### MATERIAL FOR THE TASK ###

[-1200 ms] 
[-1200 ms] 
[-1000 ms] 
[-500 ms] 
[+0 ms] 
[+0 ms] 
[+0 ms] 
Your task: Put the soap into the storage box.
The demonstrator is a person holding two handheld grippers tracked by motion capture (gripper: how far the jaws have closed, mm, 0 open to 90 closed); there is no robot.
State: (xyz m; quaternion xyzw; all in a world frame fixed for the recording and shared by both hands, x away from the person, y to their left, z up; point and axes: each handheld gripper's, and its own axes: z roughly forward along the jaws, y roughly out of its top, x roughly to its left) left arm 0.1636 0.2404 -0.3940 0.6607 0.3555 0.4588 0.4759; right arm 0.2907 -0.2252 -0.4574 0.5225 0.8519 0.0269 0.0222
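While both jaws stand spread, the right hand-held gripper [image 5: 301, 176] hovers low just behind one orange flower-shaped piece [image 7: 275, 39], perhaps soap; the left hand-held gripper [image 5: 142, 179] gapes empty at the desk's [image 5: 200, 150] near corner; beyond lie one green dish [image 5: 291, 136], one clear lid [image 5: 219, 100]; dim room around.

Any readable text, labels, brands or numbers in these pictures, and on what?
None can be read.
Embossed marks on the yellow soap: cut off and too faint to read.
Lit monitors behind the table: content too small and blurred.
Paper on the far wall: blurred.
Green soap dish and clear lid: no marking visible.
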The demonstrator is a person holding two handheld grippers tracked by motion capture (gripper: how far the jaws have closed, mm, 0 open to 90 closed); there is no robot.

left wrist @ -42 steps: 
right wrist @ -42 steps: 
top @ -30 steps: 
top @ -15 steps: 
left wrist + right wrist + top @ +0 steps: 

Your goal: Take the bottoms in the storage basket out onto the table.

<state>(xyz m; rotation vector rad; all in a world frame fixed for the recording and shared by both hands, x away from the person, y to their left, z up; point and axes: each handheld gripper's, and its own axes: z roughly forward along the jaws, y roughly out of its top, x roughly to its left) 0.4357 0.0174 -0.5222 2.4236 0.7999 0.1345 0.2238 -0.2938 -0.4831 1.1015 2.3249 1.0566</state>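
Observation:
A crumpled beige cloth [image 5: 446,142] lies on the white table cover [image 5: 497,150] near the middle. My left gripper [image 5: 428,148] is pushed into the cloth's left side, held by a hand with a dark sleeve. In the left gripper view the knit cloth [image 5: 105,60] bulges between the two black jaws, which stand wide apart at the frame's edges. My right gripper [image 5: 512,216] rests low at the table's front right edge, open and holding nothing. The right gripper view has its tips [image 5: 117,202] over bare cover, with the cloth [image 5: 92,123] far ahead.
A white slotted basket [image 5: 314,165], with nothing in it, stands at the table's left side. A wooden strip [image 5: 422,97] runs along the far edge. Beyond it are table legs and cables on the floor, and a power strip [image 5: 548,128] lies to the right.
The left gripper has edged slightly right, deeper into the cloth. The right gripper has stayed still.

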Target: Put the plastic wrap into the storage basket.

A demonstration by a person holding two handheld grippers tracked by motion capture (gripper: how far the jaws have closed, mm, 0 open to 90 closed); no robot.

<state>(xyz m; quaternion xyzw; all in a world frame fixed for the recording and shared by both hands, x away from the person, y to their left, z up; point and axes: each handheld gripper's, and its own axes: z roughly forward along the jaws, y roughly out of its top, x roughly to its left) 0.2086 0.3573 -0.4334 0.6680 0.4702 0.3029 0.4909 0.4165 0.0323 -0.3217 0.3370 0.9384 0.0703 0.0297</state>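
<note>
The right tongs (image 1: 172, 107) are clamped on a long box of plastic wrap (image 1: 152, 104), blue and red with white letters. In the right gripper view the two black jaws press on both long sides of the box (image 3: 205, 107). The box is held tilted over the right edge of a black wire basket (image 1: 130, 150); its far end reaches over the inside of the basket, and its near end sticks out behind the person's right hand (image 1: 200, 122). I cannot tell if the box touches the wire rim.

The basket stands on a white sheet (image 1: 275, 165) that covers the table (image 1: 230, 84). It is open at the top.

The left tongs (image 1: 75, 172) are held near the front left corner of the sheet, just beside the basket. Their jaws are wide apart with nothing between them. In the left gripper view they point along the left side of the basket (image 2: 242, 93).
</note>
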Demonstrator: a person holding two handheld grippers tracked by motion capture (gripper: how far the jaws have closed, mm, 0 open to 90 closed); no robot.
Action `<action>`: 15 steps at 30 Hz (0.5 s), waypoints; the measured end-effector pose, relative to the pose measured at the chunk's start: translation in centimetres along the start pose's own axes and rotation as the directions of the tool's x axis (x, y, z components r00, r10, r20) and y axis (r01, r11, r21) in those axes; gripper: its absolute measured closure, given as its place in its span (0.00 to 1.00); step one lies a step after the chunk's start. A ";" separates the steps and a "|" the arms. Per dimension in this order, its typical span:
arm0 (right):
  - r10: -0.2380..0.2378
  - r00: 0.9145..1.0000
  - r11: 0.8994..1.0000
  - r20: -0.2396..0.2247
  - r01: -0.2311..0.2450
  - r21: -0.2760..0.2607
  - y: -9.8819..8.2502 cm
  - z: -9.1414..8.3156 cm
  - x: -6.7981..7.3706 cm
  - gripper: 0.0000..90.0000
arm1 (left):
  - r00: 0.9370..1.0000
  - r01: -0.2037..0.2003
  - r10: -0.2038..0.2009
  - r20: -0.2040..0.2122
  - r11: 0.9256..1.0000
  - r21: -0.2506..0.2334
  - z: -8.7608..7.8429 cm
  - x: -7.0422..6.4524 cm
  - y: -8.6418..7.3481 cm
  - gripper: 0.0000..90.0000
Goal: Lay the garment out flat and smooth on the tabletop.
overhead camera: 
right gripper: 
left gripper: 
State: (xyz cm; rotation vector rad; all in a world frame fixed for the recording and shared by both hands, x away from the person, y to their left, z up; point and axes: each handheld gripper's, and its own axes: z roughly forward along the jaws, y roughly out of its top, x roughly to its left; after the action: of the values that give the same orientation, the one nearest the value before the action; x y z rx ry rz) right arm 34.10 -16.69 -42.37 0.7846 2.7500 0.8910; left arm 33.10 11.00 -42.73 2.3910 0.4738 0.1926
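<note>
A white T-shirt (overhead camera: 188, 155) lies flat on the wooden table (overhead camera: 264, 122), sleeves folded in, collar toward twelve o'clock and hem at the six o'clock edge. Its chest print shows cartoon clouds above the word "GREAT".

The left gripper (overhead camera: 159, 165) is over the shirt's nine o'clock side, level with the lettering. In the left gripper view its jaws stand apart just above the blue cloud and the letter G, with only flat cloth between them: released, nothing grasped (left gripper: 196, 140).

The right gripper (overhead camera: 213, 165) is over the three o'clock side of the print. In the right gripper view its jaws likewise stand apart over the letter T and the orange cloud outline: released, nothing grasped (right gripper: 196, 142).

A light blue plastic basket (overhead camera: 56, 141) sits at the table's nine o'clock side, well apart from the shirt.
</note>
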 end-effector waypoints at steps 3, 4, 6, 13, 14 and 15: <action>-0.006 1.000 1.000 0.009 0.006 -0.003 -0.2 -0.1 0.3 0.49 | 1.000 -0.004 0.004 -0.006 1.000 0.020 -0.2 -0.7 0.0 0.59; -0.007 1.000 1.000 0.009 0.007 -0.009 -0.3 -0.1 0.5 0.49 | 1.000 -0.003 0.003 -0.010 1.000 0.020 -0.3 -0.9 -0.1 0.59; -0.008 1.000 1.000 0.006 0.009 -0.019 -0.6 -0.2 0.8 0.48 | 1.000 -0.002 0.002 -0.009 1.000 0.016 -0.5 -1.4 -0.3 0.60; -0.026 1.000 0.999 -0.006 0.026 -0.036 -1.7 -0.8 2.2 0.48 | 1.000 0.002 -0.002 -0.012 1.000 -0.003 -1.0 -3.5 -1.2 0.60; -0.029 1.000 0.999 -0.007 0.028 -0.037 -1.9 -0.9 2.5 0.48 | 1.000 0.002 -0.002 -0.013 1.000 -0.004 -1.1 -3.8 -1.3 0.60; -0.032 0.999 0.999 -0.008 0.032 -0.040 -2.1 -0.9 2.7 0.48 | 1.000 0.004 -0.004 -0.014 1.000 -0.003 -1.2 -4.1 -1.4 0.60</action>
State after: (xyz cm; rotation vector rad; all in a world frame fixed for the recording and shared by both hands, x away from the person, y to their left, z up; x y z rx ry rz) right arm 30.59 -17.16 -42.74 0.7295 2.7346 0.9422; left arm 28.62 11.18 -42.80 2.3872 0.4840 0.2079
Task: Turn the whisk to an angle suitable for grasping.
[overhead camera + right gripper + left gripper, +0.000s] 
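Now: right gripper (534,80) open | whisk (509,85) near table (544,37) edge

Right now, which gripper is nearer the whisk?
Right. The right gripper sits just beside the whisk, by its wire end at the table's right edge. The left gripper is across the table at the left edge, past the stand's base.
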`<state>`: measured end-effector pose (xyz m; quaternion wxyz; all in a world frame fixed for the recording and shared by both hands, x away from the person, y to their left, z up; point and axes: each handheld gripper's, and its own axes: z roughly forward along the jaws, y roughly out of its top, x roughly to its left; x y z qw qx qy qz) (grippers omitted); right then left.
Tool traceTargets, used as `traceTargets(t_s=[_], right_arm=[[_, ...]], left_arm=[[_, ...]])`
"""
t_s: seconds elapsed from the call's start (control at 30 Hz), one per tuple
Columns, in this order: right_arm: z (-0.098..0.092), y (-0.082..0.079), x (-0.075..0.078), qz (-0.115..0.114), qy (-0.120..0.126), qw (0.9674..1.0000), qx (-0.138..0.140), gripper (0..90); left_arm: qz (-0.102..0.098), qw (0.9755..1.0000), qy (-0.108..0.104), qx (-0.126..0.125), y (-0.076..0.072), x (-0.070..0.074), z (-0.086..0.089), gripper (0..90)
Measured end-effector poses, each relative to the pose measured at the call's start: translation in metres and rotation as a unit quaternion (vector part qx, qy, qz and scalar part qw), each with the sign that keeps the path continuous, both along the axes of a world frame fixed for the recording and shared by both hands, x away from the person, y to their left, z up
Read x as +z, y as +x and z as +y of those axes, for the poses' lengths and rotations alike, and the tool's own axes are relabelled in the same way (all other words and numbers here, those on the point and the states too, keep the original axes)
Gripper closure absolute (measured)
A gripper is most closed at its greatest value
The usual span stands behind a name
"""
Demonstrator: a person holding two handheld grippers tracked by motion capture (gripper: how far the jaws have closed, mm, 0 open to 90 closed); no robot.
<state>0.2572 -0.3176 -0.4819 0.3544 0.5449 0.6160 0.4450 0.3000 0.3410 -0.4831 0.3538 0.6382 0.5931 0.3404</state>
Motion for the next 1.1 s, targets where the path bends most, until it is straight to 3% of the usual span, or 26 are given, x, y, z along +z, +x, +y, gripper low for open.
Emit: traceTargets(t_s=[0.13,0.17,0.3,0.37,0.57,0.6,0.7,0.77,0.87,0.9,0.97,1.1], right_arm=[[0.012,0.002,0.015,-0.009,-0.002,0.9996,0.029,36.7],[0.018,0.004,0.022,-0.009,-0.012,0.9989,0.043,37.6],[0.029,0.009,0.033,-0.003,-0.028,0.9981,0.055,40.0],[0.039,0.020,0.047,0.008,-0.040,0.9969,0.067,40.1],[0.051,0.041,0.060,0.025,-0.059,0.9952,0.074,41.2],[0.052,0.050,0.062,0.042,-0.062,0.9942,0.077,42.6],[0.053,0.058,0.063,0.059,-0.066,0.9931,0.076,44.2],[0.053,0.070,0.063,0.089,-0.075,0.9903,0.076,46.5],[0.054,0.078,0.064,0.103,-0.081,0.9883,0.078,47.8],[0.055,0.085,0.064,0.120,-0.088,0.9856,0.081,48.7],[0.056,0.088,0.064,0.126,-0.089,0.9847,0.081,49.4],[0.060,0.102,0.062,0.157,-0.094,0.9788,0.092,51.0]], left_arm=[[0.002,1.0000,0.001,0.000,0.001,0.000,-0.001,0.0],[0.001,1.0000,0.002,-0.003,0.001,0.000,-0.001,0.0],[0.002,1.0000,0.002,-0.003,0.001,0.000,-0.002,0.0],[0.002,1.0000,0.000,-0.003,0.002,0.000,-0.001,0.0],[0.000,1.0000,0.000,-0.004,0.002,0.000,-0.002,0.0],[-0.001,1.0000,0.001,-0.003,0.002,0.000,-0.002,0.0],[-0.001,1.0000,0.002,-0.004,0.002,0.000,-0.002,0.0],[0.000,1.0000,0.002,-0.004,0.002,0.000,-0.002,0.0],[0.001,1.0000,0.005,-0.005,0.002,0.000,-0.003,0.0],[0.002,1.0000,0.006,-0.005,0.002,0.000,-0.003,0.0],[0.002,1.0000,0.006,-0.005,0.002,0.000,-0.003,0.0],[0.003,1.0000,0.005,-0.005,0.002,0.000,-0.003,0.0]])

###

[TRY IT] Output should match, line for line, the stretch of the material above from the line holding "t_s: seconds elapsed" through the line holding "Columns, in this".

[TASK SOLUTION]
t_s: seconds elapsed from the call's start (control at 30 Hz), one per tuple
Columns, in this order: right_arm: z (-0.098..0.092), y (-0.082..0.079), x (-0.075..0.078), qz (-0.115..0.114), qy (-0.120..0.126), qw (0.9674..1.0000), qx (-0.138..0.140), gripper (0..90); left_arm: qz (-0.102..0.098), qw (0.9755..1.0000), qy (-0.108..0.104), qx (-0.126..0.125), y (-0.076..0.072), x (-0.070..0.074), z (-0.086..0.089), gripper (0..90)

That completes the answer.